Aim of the exercise
Your answer should reproduce every line of the material in which the word "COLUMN" occurs.

Source data
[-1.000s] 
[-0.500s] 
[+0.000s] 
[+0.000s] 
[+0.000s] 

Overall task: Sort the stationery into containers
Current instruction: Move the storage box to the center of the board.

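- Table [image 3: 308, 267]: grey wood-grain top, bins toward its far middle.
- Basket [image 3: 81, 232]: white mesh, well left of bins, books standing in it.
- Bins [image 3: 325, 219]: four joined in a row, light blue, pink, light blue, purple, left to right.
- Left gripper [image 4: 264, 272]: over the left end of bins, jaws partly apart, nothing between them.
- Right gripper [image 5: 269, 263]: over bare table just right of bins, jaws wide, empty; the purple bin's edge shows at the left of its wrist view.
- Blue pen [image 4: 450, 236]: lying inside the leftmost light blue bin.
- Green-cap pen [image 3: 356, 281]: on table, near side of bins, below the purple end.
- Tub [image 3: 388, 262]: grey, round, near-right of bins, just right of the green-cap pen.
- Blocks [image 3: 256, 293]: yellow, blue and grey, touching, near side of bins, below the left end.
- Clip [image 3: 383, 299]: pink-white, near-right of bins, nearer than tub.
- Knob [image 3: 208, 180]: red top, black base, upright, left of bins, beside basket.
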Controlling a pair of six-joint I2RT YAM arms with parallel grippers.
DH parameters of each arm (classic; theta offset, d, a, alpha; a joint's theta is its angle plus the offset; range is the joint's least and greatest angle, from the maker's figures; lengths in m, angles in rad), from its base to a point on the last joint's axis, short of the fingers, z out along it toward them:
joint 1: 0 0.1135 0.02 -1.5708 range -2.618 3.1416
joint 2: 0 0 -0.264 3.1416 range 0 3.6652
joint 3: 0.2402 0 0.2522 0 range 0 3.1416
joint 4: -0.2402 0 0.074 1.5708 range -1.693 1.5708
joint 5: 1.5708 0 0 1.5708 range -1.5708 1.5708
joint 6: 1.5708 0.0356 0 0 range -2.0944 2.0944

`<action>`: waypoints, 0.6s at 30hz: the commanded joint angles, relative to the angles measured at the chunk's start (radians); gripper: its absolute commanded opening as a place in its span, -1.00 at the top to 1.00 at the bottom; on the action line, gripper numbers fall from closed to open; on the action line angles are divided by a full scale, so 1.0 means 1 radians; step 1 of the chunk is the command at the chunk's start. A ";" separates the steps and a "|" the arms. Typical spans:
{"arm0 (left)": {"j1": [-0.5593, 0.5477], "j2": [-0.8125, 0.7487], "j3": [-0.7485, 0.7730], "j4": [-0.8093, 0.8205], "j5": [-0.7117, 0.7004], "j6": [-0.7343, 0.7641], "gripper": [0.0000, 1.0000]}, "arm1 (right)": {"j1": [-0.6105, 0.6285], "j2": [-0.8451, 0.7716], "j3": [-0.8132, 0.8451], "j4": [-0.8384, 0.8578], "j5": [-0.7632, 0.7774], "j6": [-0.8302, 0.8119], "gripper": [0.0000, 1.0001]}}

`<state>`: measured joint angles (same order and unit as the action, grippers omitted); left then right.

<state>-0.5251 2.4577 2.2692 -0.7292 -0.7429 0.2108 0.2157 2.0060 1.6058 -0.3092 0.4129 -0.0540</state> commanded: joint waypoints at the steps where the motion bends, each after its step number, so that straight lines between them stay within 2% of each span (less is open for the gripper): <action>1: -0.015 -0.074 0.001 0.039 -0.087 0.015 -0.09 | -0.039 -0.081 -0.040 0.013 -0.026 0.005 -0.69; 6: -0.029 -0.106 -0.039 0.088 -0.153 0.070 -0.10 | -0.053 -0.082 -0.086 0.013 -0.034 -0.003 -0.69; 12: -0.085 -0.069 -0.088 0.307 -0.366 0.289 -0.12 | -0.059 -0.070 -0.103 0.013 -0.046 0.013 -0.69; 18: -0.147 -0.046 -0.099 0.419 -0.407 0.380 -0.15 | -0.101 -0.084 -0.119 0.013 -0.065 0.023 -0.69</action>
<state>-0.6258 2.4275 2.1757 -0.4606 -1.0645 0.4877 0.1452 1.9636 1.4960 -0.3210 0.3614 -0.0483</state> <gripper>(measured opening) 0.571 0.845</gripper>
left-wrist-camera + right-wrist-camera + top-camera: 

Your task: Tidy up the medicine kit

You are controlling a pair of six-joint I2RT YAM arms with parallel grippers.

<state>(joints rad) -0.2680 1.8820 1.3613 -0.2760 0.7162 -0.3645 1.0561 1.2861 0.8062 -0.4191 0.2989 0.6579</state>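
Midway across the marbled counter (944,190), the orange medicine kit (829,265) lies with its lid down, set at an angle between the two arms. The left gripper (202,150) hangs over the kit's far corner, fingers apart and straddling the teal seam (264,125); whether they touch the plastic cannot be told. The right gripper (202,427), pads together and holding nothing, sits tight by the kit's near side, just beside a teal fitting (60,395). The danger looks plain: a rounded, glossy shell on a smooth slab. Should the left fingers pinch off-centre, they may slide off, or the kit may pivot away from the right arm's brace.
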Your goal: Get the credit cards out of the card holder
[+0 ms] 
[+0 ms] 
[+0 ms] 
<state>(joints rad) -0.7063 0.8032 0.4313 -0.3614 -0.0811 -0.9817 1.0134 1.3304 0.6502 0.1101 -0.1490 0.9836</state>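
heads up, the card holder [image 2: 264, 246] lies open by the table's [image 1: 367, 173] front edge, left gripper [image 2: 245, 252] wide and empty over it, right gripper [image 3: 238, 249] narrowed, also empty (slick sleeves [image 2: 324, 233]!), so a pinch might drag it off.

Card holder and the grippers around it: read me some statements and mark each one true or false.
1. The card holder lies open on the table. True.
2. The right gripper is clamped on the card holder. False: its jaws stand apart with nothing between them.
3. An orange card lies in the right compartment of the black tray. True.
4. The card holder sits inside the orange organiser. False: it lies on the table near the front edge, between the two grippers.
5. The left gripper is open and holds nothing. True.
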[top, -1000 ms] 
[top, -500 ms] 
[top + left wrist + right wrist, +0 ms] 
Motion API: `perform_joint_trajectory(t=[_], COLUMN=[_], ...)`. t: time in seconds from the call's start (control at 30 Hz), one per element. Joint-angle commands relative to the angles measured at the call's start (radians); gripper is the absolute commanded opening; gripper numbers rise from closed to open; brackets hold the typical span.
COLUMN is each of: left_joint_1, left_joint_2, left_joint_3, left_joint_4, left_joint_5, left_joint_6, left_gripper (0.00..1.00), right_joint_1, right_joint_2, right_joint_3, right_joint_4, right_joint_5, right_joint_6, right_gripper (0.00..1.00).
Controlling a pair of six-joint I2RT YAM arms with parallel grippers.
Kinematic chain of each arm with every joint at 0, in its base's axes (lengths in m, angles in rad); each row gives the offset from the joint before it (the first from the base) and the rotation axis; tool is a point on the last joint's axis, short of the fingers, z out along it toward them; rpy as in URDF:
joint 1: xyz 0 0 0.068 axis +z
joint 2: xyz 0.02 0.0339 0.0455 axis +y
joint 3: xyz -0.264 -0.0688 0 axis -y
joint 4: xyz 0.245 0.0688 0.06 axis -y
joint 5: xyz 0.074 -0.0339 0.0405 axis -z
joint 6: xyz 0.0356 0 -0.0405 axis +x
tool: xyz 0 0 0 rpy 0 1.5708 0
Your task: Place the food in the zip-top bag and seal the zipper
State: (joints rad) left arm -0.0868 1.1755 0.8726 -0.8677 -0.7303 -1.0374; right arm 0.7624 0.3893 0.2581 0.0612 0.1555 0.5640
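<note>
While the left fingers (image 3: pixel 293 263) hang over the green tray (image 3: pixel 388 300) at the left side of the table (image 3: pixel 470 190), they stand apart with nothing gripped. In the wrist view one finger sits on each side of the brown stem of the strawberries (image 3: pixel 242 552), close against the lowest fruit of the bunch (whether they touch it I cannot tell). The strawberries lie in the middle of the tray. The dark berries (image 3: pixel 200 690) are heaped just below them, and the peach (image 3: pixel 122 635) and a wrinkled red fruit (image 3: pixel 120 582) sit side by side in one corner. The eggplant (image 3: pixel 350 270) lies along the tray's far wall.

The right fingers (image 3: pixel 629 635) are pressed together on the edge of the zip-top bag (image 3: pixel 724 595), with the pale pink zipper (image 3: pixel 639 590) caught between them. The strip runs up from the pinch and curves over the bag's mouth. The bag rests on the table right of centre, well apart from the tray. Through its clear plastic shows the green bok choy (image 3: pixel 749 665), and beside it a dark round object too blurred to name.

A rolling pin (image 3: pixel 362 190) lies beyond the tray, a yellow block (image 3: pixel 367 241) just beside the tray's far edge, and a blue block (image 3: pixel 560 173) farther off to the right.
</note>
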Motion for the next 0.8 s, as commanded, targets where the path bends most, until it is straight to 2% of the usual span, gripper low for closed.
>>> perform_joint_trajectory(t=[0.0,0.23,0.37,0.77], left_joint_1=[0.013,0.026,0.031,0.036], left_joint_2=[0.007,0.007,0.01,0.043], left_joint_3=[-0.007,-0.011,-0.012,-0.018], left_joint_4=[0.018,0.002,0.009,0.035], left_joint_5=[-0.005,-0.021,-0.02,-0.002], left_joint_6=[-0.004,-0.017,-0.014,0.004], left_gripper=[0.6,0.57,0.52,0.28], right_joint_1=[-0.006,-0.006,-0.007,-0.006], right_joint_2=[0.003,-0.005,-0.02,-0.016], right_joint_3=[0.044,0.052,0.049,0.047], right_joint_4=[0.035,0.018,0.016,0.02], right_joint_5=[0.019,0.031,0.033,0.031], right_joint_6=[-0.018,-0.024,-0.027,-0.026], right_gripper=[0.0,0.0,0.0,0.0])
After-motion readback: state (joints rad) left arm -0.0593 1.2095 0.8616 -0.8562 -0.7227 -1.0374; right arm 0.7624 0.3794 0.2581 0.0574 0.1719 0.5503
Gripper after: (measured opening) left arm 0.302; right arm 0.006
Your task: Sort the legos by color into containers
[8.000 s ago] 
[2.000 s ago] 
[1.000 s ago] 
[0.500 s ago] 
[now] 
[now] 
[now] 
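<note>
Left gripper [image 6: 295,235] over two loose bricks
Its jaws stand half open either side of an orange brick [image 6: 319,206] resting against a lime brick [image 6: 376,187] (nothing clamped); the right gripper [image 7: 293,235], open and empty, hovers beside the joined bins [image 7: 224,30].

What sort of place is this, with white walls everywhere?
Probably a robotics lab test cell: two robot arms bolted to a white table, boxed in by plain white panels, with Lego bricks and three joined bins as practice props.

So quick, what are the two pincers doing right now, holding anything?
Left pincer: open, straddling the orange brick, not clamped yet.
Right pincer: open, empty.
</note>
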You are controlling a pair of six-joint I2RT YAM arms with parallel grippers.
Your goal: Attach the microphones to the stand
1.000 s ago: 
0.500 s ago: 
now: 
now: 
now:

Solved problem
Motion API: `perform_joint_trajectory(t=[_], COLUMN=[_], ...)`. t: time in seconds from the call's start (control at 30 Hz), one per element. Joint-angle commands relative to the angles measured at the call's start (radians); gripper is the absolute commanded opening; gripper numbers rise from closed to open; brackets hold the typical span.
COLUMN is each of: left_joint_1, left_joint_2, left_joint_3, left_joint_4, left_joint_5, left_joint_6, left_gripper (0.00..1.00), right_joint_1, right_joint_2, right_joint_3, right_joint_4, right_joint_5, right_joint_6, right_gripper (0.00..1.00).

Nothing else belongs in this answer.